While the most basic form of authentication to set up, HawkScan needs to know what type of form is being used and what to capture after login to maintain the session (AuthZ).

After selecting your login form’s type, select how to maintain the session in the Authorization dropdown.

Note: If your Tokens or Cookies have a short life span, it is recommended you create a custom script for your authentication. View examples in GitHub, or contact support for help.

Learn more about Form Authentication

AuthZ Dropdown Selection

Step 2: Getting Your YAML Template

After giving the helper information about your application, a YAML snippet will be given and (if applicable) a link to download premade authentication scripts.

Scripts:

If you are using a 3rd party tool with a grant type that has premade scripts available, you will see a link to GitHub above your YAML Snippet. Add the Auth Script folder next to your stackhawk.yml and make adjustments as needed.

If you have decided to write your own scripts, refer to our GitHub repo.

YAML Snippet:

Copy and paste this snippet into your stackhawk.yml.

Based on the comments in your YAML snippet, edit and update your YAML file.

No matter what type of Authorization/Authentication your app is using, HawkScan requires testPath, loggedInIndicator and loggedOutIndicator.

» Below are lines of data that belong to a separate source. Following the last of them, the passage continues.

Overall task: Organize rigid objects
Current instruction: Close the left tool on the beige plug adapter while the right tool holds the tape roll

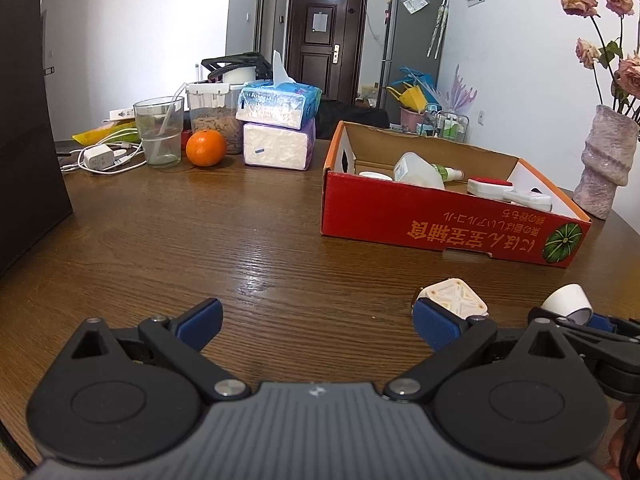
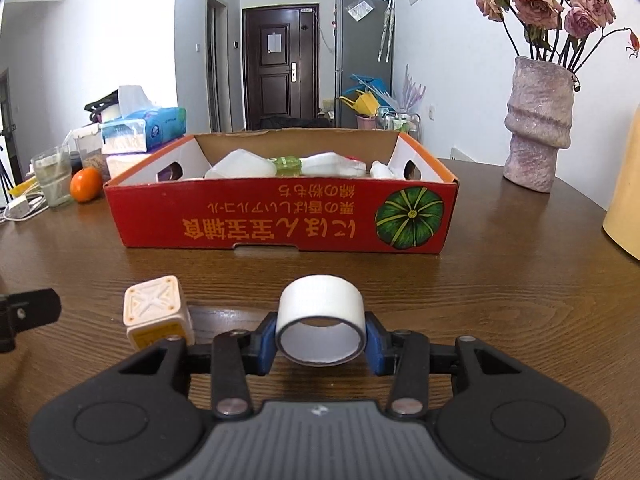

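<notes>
Two grippers: right gripper (image 2: pixel 320 346) clamps the white tape roll (image 2: pixel 321 318) across its sides, ready for the red box (image 2: pixel 280 220) beyond; left gripper (image 1: pixel 316 326) gapes empty near the cube plug (image 1: pixel 454 300).

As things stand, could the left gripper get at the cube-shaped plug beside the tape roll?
Probably yes. The left gripper is open, and the cube plug sits just past its right finger on bare table; the right gripper, shut on the tape roll, is close alongside.

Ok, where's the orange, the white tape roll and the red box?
orange (image 1: pixel 206 147): left wrist view, middle of its peel.
white tape roll (image 2: pixel 320 300): right wrist view, outer top face.
red box (image 2: pixel 280 220): right wrist view, printed front wall.
</notes>
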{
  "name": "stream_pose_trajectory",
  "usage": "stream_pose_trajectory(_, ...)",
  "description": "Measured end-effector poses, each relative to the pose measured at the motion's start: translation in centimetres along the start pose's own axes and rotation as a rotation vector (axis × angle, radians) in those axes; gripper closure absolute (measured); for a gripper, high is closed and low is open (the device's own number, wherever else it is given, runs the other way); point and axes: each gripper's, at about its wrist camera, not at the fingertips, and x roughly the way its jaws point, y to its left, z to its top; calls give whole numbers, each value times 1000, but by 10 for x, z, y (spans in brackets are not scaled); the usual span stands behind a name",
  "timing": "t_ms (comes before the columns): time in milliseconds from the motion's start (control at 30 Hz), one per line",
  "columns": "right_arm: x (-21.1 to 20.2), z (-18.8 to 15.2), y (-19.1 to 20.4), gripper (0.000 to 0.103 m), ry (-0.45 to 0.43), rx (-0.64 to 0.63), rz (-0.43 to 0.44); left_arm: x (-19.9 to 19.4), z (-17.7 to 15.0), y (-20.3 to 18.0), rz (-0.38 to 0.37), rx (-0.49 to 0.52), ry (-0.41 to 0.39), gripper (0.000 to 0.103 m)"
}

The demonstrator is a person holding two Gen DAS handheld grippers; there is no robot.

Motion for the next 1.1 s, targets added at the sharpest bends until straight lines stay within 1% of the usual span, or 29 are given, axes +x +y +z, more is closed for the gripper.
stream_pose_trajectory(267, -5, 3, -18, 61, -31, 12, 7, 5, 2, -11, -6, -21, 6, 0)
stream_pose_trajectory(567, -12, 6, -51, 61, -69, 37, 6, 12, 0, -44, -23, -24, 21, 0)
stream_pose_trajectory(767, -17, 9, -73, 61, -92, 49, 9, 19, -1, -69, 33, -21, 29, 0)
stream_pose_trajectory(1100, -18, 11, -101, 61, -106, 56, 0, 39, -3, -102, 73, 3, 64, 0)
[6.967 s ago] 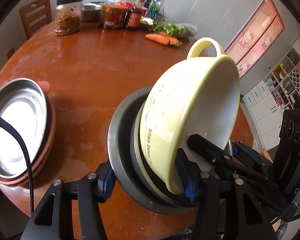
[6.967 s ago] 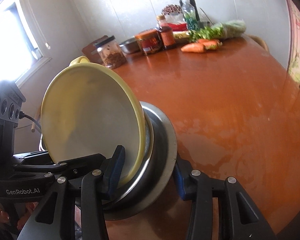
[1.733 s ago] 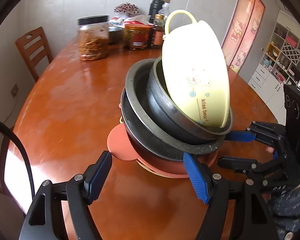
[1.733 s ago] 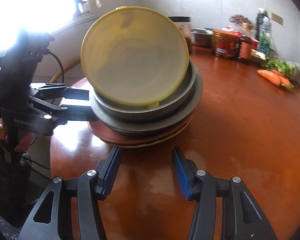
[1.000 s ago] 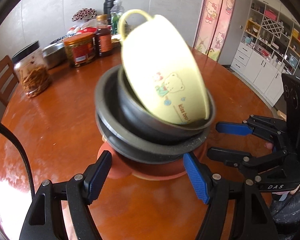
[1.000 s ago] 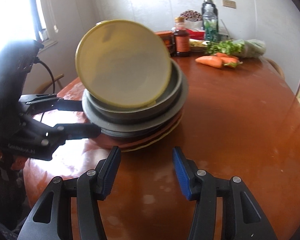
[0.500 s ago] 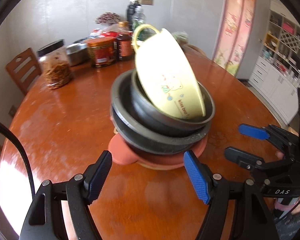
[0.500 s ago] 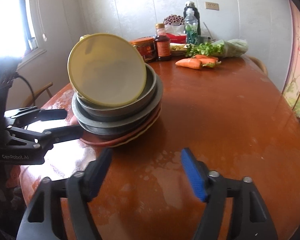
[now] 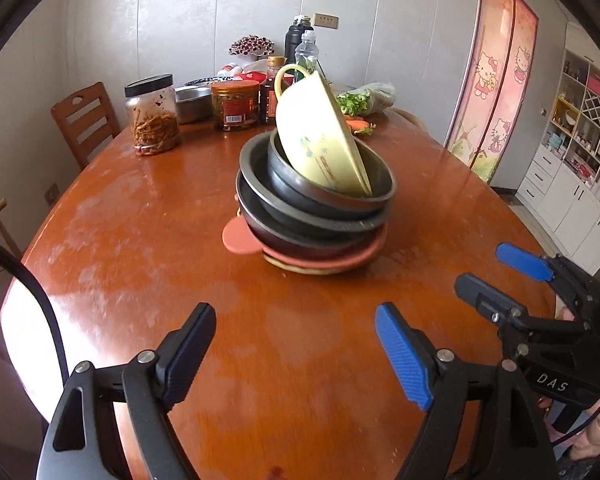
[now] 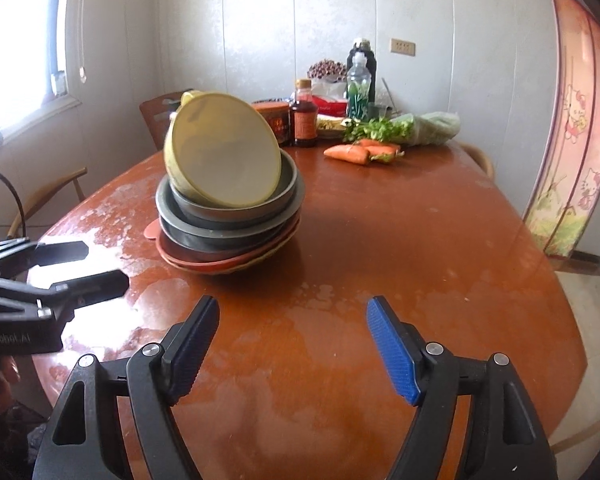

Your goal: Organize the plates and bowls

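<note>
A stack of dishes stands mid-table: a yellow bowl (image 9: 320,148) with a loop handle leans tilted inside a dark metal bowl (image 9: 340,196), on a wider metal dish (image 9: 260,192), on a red plate (image 9: 240,238). The stack also shows in the right wrist view, with the yellow bowl (image 10: 224,152) on top and the red plate (image 10: 220,264) at the bottom. My left gripper (image 9: 296,344) is open and empty, well short of the stack. My right gripper (image 10: 292,336) is open and empty too; it also shows in the left wrist view (image 9: 496,276).
The round wooden table (image 9: 140,240) carries jars (image 9: 152,114), bottles (image 10: 304,118), a metal bowl (image 9: 192,102), greens (image 10: 404,128) and carrots (image 10: 348,154) at its far side. A wooden chair (image 9: 84,120) stands at the far left. Cabinets (image 9: 572,152) are at the right.
Both grippers have pulled back from the stack and stand further from it. The stack rests on the table with the yellow bowl still tilted on top.
</note>
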A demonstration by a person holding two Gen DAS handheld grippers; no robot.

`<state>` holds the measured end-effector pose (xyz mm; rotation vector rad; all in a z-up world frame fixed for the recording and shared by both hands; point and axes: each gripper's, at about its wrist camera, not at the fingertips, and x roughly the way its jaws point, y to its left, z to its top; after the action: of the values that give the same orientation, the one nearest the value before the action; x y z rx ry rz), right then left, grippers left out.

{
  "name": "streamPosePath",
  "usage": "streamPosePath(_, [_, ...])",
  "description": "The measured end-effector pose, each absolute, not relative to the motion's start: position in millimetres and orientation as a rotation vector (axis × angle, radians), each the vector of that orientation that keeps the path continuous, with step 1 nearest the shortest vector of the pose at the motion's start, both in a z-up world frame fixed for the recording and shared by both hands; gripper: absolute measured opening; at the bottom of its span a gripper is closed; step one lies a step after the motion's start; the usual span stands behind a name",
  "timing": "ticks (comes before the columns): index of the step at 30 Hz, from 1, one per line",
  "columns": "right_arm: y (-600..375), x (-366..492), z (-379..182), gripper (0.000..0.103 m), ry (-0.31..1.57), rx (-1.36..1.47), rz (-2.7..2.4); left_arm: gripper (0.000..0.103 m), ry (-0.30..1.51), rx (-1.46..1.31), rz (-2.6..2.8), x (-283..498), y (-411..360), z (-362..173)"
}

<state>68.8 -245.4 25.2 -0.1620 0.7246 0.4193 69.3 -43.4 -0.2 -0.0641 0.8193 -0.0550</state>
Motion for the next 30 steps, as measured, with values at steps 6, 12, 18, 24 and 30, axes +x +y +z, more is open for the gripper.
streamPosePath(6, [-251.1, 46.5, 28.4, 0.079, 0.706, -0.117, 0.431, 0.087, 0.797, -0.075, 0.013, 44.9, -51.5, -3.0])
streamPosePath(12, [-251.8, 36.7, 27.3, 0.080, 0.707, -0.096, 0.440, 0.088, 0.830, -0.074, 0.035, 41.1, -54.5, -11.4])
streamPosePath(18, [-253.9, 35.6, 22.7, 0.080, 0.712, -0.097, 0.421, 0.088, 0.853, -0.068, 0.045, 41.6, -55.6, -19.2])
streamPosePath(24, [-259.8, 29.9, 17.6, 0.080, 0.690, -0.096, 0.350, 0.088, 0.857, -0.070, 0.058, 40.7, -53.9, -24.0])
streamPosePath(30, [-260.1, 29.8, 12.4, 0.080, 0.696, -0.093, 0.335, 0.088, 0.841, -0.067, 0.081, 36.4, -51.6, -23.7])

If you are unsure of how to update your YAML file, contact support.

Auth Setup YAML Snippet

Step 3: Run a Scan!

Depending on how you set up your authentication, your run command may look different, however for most cases the run command is the same as before.

If you are using a script and/or put login credentials into your stackhawk.yml, the run command is the same as before setting up authentication.

If you are injecting a cookie, token, and/or login credentials at runtime, your run command will look different based on the environment variables you used in your configuration. Refer to the page on Running HawkScan and be prepared with the specific environment variables you used.

Detailed Configuration

All available authentication configuration properties and values are explained in depth in the Authentication subsection of the Configuration docs.